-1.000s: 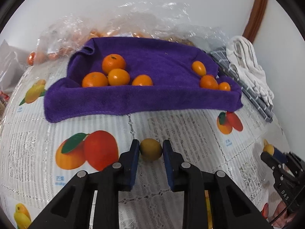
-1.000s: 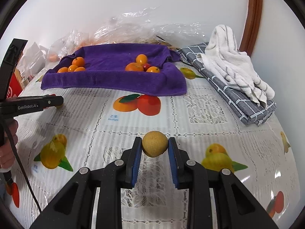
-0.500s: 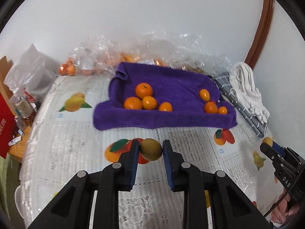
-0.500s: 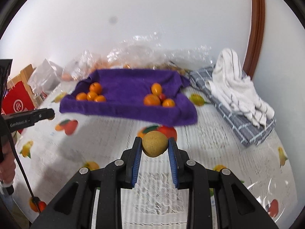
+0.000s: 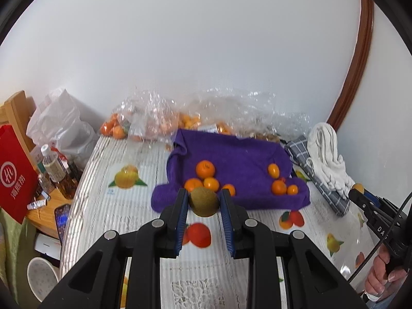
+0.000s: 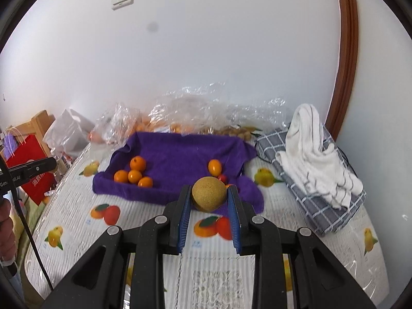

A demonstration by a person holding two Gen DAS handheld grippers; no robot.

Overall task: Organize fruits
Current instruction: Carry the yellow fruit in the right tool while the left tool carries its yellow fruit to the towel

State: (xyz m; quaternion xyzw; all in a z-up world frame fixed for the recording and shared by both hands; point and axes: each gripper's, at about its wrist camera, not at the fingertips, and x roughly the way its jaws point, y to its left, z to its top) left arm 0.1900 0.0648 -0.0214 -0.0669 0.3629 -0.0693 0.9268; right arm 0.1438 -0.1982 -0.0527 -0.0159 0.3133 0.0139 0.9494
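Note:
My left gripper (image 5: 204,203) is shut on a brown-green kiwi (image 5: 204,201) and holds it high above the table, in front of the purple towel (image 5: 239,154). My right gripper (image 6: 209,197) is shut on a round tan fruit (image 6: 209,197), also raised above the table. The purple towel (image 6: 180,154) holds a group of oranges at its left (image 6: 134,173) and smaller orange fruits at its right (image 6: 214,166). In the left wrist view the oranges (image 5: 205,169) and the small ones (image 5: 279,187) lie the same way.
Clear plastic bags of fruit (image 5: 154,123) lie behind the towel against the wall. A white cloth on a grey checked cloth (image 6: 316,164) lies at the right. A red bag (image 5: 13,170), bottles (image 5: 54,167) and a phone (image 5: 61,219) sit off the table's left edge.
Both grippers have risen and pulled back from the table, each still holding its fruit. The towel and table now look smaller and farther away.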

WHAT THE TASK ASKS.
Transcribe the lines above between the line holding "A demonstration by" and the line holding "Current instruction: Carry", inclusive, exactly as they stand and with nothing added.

ANSWER BELOW.
A demonstration by a person holding two Gen DAS handheld grippers; no robot.

Overall task: Organize fruits
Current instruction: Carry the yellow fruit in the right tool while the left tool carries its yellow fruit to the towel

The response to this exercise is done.